Researchers at the Paul Scherrer Institute PSI have achieved a breakthrough on the path to practical application of lithium metal all-solid-state batteries.
The team expects the next generation of batteries to store more energy, are safer to operate, and charge faster than conventional lithium-ion batteries.
The team has reported these results in the journal Advanced Science.
All-solid-state batteries are considered a promising solution for electromobility, mobile electronics, and stationary energy storage – in part because they do not require flammable liquid electrolytes and therefore are inherently safer than conventional lithium-ion batteries.
Two key problems, however, stand in the way of market readiness: On the one hand, the formation of lithium dendrites at the anode remains a critical point.
On the other hand, an electrochemical instability – at the interface between the lithium metal anode and the solid electrolyte – can impair the battery’s long-term performance and reliability.
To overcome these two obstacles, the team led by Mario El Kazzi, head of the Battery Materials and Diagnostics group at the Paul Scherrer Institute PSI, developed a new production process:
“We combined two approaches that, together, both densify the electrolyte and stabilize the interface with the lithium,” the scientist explained.
Central to the PSI study is the argyrodite type LPSCl, a sulphide-based solid electrolyte made of lithium, phosphorus, and sulphur. The mineral exhibits high lithium-ion conductivity, enabling rapid ion transport within the battery – a crucial prerequisite for high performance and efficient charging processes.
To densify argyrodite into a homogeneous electrolyte, El Kazzi and his team did incorporate the temperature factor, but in a more careful way: Instead of the classic sintering process, they chose a gentler approach in which the mineral was compressed under moderate pressure and at a moderate temperature of only about 80 degrees Celsius.
The result is a compact, dense microstructure resistant to the penetration of lithium dendrites. Already, in this form, the solid electrolyte is ideally suited for rapid lithium-ion transport.
To ensure reliable operation even at high current densities, such as those encountered during rapid charging and discharging, the all-solid-state cell required further modification.

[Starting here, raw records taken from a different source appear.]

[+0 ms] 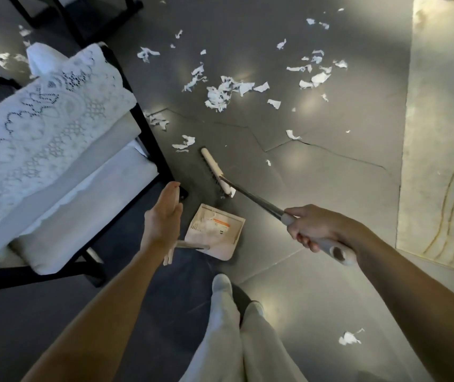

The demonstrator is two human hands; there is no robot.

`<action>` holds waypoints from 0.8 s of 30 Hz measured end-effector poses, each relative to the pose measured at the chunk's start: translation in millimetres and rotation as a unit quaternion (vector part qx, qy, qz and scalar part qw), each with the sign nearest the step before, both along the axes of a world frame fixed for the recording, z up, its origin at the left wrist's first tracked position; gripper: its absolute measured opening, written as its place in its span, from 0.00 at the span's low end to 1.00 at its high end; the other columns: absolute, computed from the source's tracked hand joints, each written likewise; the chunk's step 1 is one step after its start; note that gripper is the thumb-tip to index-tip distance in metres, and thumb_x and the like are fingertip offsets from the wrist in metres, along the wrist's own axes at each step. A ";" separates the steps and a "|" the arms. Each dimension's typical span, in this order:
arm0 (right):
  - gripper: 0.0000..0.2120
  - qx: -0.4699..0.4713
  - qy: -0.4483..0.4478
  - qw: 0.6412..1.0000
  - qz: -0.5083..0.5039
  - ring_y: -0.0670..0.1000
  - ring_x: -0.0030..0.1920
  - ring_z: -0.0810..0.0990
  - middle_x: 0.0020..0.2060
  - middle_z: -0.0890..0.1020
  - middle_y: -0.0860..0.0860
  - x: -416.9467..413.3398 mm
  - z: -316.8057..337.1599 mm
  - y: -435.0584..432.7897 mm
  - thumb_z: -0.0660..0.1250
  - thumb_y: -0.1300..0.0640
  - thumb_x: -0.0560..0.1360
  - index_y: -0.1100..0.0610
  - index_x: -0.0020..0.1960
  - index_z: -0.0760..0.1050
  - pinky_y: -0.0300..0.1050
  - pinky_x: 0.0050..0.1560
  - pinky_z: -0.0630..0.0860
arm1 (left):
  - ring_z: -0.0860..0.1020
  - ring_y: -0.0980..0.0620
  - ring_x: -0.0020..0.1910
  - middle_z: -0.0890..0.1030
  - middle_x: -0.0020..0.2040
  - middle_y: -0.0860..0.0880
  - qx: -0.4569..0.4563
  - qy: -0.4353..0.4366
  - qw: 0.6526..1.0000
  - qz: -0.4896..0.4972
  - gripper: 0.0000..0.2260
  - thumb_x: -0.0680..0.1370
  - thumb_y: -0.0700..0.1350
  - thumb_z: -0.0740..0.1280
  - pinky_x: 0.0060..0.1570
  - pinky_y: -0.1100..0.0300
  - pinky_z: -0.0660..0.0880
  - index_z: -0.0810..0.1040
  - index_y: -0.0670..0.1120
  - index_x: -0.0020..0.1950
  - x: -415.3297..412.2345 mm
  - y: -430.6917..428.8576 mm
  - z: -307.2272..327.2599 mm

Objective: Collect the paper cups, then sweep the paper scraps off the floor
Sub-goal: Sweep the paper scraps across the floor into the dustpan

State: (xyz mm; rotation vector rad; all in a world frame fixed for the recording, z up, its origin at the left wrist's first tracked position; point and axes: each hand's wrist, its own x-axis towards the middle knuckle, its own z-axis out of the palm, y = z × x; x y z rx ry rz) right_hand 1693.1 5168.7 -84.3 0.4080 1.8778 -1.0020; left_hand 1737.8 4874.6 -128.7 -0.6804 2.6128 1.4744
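We clasp the broom handle [256,201] in our right grip [317,231], our left grip [162,224] slack-fingered beside the dustpan [232,242], and the paper scraps [220,95] lie beyond the broom head [216,170], opposite the dustpan

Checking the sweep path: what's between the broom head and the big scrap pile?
Head view: bare floor with a crack between broom head and big scrap pile; smaller scraps lie just left.

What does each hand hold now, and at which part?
The right hand grips the broom by the grey end of its handle. The left hand is open and grips nothing; the dustpan stands beside it.
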 end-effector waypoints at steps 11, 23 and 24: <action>0.03 0.010 -0.087 0.996 -0.026 0.44 0.25 0.67 0.30 0.73 0.52 -51.5 -32.3 -48.4 0.60 0.61 0.79 0.57 0.50 0.72 0.36 0.22 0.66 | 0.77 0.35 0.56 0.80 0.58 0.42 -0.009 -0.008 1.000 -0.025 0.19 0.80 0.44 0.58 0.53 0.40 0.77 0.65 0.69 0.62 -100.4 -15.8 -2.0; 0.22 0.016 -0.079 0.997 0.023 0.47 0.21 0.62 0.21 0.67 0.51 -145.5 29.5 -17.3 0.59 0.70 0.70 0.61 0.62 0.72 0.33 0.22 0.60 | 0.79 0.38 0.52 0.80 0.52 0.47 0.019 -0.028 0.999 0.033 0.19 0.81 0.44 0.56 0.49 0.38 0.78 0.64 0.70 0.61 -136.7 -1.3 3.5; 0.21 0.013 -0.060 0.998 0.022 0.47 0.21 0.62 0.22 0.67 0.51 -157.8 29.6 -19.0 0.59 0.70 0.70 0.61 0.61 0.73 0.33 0.22 0.60 | 0.79 0.38 0.53 0.80 0.54 0.46 0.021 -0.030 0.998 0.045 0.19 0.81 0.44 0.56 0.49 0.37 0.78 0.64 0.70 0.62 -142.1 -1.0 4.1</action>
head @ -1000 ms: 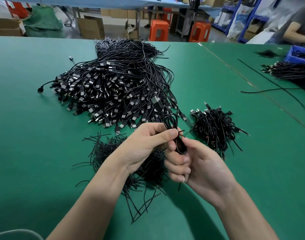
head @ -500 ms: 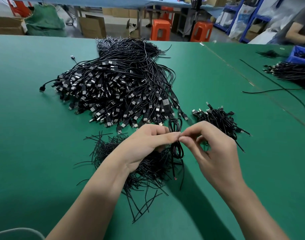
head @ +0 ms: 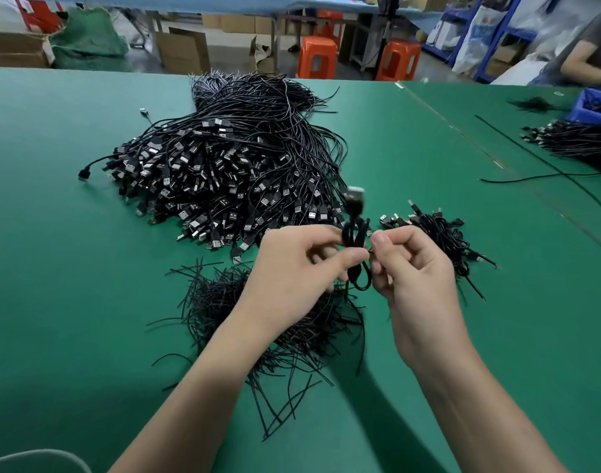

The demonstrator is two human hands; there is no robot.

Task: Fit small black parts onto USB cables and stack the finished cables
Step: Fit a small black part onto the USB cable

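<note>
Two bare forearms reach in from the bottom edge over the green table (head: pixel 70 302). The left hand (head: pixel 302 268) and right hand (head: pixel 415 274) meet just above the tabletop, and the folded USB cable (head: pixel 355 240) stands upright between them. The left thumb and forefinger pinch the bundle at its middle. The right hand's fingers are curled, and its thumb and forefinger pinch the bundle's right edge. Whether a small black part sits between those fingertips is too small to tell. The cable's plug (head: pixel 355 196) sticks up above both hands, blurred, and a loop hangs below them.

Beneath the left wrist lies a loose heap of thin black strands (head: pixel 224 302). Just beyond the right hand sits a small stack of bundled cables (head: pixel 442 233). Farther back, past the left hand, spreads the large pile of USB cables (head: pixel 224 172). At the far right are another cable pile (head: pixel 582 141) and a blue bin (head: pixel 595 107). Orange stools (head: pixel 317 58) stand behind the table.
</note>
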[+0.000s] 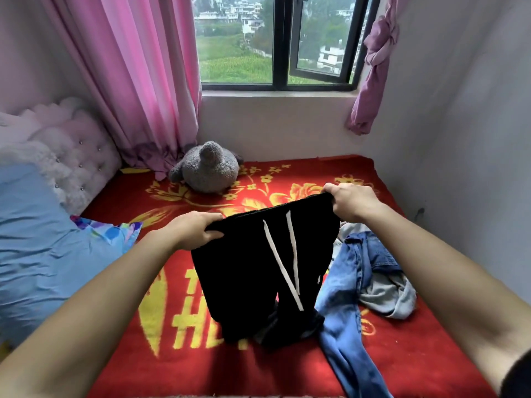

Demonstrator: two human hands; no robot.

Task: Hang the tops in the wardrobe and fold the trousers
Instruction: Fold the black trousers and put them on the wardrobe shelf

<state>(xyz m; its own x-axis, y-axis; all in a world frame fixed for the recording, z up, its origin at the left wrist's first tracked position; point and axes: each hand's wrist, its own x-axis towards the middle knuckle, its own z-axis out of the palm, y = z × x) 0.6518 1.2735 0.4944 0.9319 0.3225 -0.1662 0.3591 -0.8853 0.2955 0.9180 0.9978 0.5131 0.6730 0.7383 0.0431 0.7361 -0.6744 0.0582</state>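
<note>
Black trousers [244, 271] with two white drawstrings hang by the waistband above the bed, their legs crumpled on the red blanket [287, 369]. My left hand [198, 228] grips the waistband's left end and my right hand [350, 201] grips its right end, held a little higher. Blue jeans [344, 300] lie in a heap to the right of the black trousers, one leg running toward the bed's near edge. A grey garment [393, 297] lies bunched on the jeans' right side.
A grey plush toy [207, 168] sits at the far end of the bed below the window [275, 41]. A blue quilt [37, 248] and a patterned pillow [115, 229] lie on the left. Pink curtains [129, 67] hang at the back left; a wall borders the right.
</note>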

For this purpose, a coating of lithium fluoride (LiF), only 65 nanometres thick, was evaporated under vacuum and applied uniformly to the lithium surface – serving as a ultra-thin passivation layer at the interface between the anode and the solid electrolyte.
In laboratory tests with button cells, the battery demonstrated extraordinary performance under demanding conditions.
“Its cycle stability at high voltage was remarkable,” said doctoral candidate Jinsong Zhang, lead author of the study.
After 1,500 charge and discharge cycles, the cell still retained approximately 75% of its original capacity.
This means that three-quarters of the lithium ions were still migrating from the cathode to the anode. “An outstanding result. These values are among the best reported to date.”
Zhang therefore sees a good chance that all-solid-state batteries could soon surpass conventional lithium-ion batteries with liquid electrolyte in terms of energy density and durability.
Thus El Kazzi and his team have demonstrated for the first time that the combination of solid electrolyte mild sintering and a thin passivation layer on lithium anode effectively suppresses both dendrite formation and interfacial instability.
This combined solution marks an important advance for all-solid-state battery research – not least because it offers ecological and economic advantages: Due to the low temperatures, the process saves energy and therefore costs.
“Our approach is a practical solution for the industrial production of argyrodite-based all-solid-state batteries,” said El Kazzi. “A few more adjustments – and we could get started.”